Enquanto na Idade Média as obras de arte tinham uma única interpretação
considerada procedente, as grandes criações artísticas passam a receber, a partir do
Maneirismo, muitas interpretações possíveis. As obras de William Shakespeare (1564-
1616) e de Miguel de Cervantes (1547-1616) são exemplos disso: suas construções
simbólicas são o oposto da homogeneidade clássica. Cervantes é um bom exemplo do
que seja o entendimento maneirista da vida, vacilando entre a alienação do mundo e o
acomodamento racional.
Analisando o capítulo VIII (A Aventura com os Moinhos de Vento) nota-se
claramente que a visão de Dom Quixote é irreal, já a de seu fiel escudeiro, Sancho Pança
é real. O Cavaleiro-da-triste-figura vive na “fantasia” e Sancho é realista. Apesar de que
quando Dom Quixote o promete o governo de uma ilha, ele acredita e se deixa levar
pelo “mundo fantasioso” de seu amigo. O herói mostra-se ridículo e esplêndido ao
mesmo tempo.

“— Quais gigantes? — disse Sancho Pança.


— Aqueles que ali vês — respondeu o amo — de braços tão compridos, que alguns os
têm de quase duas léguas.
— Olhe bem Vossa Mercê — disse o escudeiro — que aquilo não são gigantes, são
moinhos de vento; e os que parecem braços não são senão as velas, que tocadas do
vento fazem trabalhar as mós.
— Bem se vê — respondeu D. Quixote — que não andas corrente nisto das aventuras;
são gigantes, são; e, se tens medo, tira-te daí, e põe-te em oração enquanto eu vou
entrar com eles em fera e desigual batalha.”

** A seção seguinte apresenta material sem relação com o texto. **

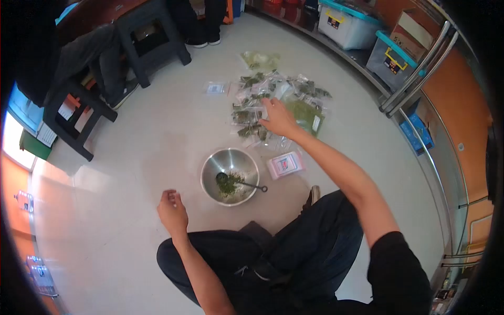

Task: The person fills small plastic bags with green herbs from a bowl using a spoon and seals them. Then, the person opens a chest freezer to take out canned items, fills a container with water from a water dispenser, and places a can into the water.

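My right hand [279, 118] reaches over a spread of small clear plastic bags [247, 116] filled with dried green herb. Its thumb and fingers are apart, right at the bags; whether the fingertips touch one is hard to see. My left hand [172, 214] hovers near my left knee, fingers loosely curled and nothing visible in it. Between the hands stands a steel mixing bowl [208, 167] with chopped green herb [231, 185] at the bottom. A black spoon [252, 186] lies in the bowl, its handle over the right rim.
A pack of plastic bags [286, 165] lies right of the bowl, a smaller packet [215, 88] farther off. Larger green-filled bags [305, 115] lie among the small ones. Dark stools [152, 39] and a seated person are at left; a metal rack [362, 62] with storage boxes stands right.
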`<move>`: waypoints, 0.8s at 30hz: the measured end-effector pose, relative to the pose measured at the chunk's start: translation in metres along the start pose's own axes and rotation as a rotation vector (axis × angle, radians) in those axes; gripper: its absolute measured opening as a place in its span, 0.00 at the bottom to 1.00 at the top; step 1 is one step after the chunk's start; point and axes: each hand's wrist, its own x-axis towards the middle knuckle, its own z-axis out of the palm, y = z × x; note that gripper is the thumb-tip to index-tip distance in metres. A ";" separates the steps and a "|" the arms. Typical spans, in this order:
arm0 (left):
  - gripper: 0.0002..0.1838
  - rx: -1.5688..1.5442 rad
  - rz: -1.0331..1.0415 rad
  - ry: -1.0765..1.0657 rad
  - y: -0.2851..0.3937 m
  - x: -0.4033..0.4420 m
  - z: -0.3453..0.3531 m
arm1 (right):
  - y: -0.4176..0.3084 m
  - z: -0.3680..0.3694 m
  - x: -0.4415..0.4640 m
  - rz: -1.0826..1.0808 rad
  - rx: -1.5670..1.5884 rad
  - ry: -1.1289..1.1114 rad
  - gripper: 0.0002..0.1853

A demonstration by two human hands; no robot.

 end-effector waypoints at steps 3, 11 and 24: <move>0.07 0.360 -0.120 -0.145 -0.015 -0.004 0.011 | 0.031 0.040 0.027 0.186 -0.128 0.195 0.34; 0.11 0.630 -0.278 -0.507 -0.048 0.001 0.053 | 0.059 0.062 0.055 0.243 -0.331 -0.068 0.25; 0.20 0.635 -0.363 -0.650 -0.031 0.000 0.062 | 0.066 -0.036 0.000 0.323 0.069 0.203 0.27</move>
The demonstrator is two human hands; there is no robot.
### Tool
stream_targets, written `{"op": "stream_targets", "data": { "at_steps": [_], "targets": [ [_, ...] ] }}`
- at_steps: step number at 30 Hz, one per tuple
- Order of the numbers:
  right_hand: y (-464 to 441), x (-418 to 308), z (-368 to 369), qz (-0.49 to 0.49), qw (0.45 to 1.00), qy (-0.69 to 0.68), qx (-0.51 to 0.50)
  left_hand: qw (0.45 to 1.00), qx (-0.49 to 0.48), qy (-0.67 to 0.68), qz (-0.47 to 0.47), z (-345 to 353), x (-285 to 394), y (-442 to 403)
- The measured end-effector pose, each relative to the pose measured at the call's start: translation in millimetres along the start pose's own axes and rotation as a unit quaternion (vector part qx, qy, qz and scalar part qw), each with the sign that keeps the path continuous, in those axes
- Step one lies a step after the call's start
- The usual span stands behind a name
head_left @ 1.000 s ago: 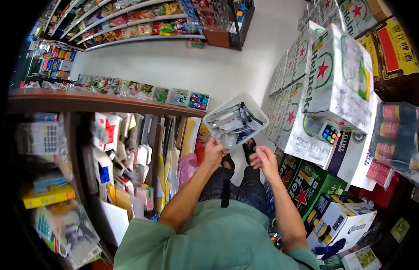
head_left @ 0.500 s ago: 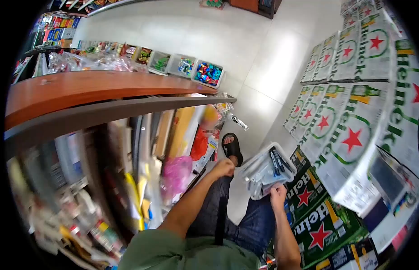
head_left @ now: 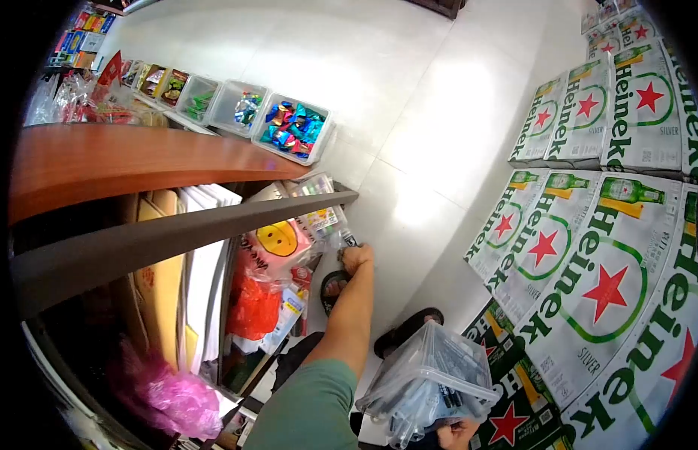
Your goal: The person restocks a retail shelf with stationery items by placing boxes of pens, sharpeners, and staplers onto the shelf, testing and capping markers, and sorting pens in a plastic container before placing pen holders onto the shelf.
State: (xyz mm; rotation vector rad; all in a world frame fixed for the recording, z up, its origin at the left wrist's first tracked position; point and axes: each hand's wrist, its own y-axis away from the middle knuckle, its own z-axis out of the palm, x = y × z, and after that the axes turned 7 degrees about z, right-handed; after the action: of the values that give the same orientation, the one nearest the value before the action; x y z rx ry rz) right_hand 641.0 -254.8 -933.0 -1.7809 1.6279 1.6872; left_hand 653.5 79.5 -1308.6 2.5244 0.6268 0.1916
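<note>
My left hand (head_left: 357,259) reaches out past the shelf end with curled fingers. It closes at a clear plastic packet (head_left: 341,238) with a dark part that hangs at the shelf's edge; the fingertips are partly hidden. Low in the view, my right hand (head_left: 458,433) grips the near side of a clear plastic bin (head_left: 476,391). Inside that bin lie dark and pale pens (head_left: 450,396) and clear wrapped items. The bin is tilted above my feet.
Stacked Heineken cartons (head_left: 608,292) line the right. At left, a shelf with a brown top (head_left: 154,154) and grey rail (head_left: 199,231) holds envelopes (head_left: 161,277), a red bag (head_left: 251,304) and a pink bag (head_left: 172,397). Candy bins (head_left: 296,127) stand beyond on the tiled floor (head_left: 394,90).
My left hand has moved from above my leg to the packet at the shelf end. The bin is nearer to me and lower in view. My head has turned and come closer to the shelf.
</note>
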Motion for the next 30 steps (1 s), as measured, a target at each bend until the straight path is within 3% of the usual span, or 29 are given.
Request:
{"op": "stream_targets", "data": {
  "at_steps": [1,2,4,5,7,8,9,10,13,14,16,18,19,22,26,28,30],
  "targets": [
    [22,47,-31,0.144,0.976,0.037,-0.16,1.0,-0.023,0.009,0.006,0,-1,2],
    [18,37,-28,0.145,0.976,0.038,-0.159,0.999,-0.046,0.019,0.012,2,-3,3],
    [5,7,-13,0.069,0.997,0.019,0.018,0.984,-0.124,-0.031,0.126,-6,-13,7],
    [-2,-16,-8,0.117,0.993,-0.034,0.005,0.984,-0.121,-0.033,0.124,-6,-21,7],
    [9,6,-8,0.13,0.984,-0.117,0.019,0.916,-0.224,0.122,0.31,-7,-40,22],
    [2,-7,-4,0.058,0.994,-0.097,-0.006,0.897,-0.212,0.151,0.356,-47,-30,52],
    [4,-7,-3,0.051,0.996,-0.062,0.031,0.876,-0.202,0.175,0.401,-100,-14,83],
    [3,-18,-5,0.054,0.998,-0.019,0.005,0.869,-0.216,0.199,0.398,-129,-10,94],
    [2,-61,-4,0.084,0.994,-0.067,-0.037,0.842,-0.205,0.279,0.413,-259,10,144],
    [3,-81,-5,0.088,0.993,-0.065,-0.046,0.841,-0.237,0.323,0.363,-320,20,175],
    [13,-97,-10,0.138,0.985,-0.081,-0.063,0.781,-0.252,0.394,0.414,-415,23,222],
    [20,-129,-18,0.16,0.975,-0.127,-0.084,0.744,-0.3,0.389,0.453,-497,19,271],
    [23,-149,-24,0.143,0.976,-0.14,-0.089,0.639,-0.229,0.362,0.639,-510,10,275],
    [32,-216,-48,0.132,0.971,-0.146,-0.133,0.575,-0.281,0.274,0.717,-574,1,336],
    [46,-301,-78,0.05,0.981,-0.112,-0.153,0.548,-0.224,0.222,0.775,-601,6,392],
    [54,-332,-91,0.034,0.984,-0.092,-0.15,0.562,-0.148,0.212,0.786,-609,12,415],
    [56,-350,-100,0.003,0.983,-0.076,-0.167,0.56,-0.142,0.166,0.799,-610,16,428]
  ]
}}
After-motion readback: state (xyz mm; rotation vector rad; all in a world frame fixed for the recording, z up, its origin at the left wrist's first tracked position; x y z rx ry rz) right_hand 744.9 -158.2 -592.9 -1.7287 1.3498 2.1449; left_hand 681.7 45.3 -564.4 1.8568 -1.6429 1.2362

No trecho a seguir, a fusão do cômico e do trágico mostra-se presente:

“ — Cala a boca, amigo Sancho — respondeu D. Quixote; — as coisas da guerra são


de todas as mais sujeitas a contínuas mudanças; o que eu mais creio, e deve ser
verdade, é que aquele sábio Frestão, que me roubou o aposento e os livros,
transformou estes gigantes em moinhos, para me falsear a glória de os vencer,
tamanha é a inimizade que me tem; mas ao cabo das contas, pouco lhe hão-de valer as
suas más artes contra a bondade da minha espada.”

A seguir, nota-se perfeitamente a alienação de Sancho Pança, que mesmo


possuindo um pouco mais de juízo do que Dom Quixote, demonstra alienação em certas
aventuras:

“— E é verdade — respondeu D. Quixote; — e se me não queixo com a dor, é porque


aos cavaleiros andantes não é dado lastimarem-se de feridas, ainda que por elas lhes
saiam as tripas.
— Sendo assim, já estou calado — respondeu Sancho; — mas sabe Deus se eu não
achava melhor que Sua Mercê se queixara quando lhe doesse alguma coisa. De mim
sei eu, que, em me doendo seja o que for, hei-de por força berrar, se é que a tal regra,
de não dar mostras de sentir, não chega também aos escudeiros da cavalaria andante.”

O ator Quijada veste o seu guarda-roupa e passa a ser o personagem Dom


Quixote de La Mancha do seu Romance de Cavalaria.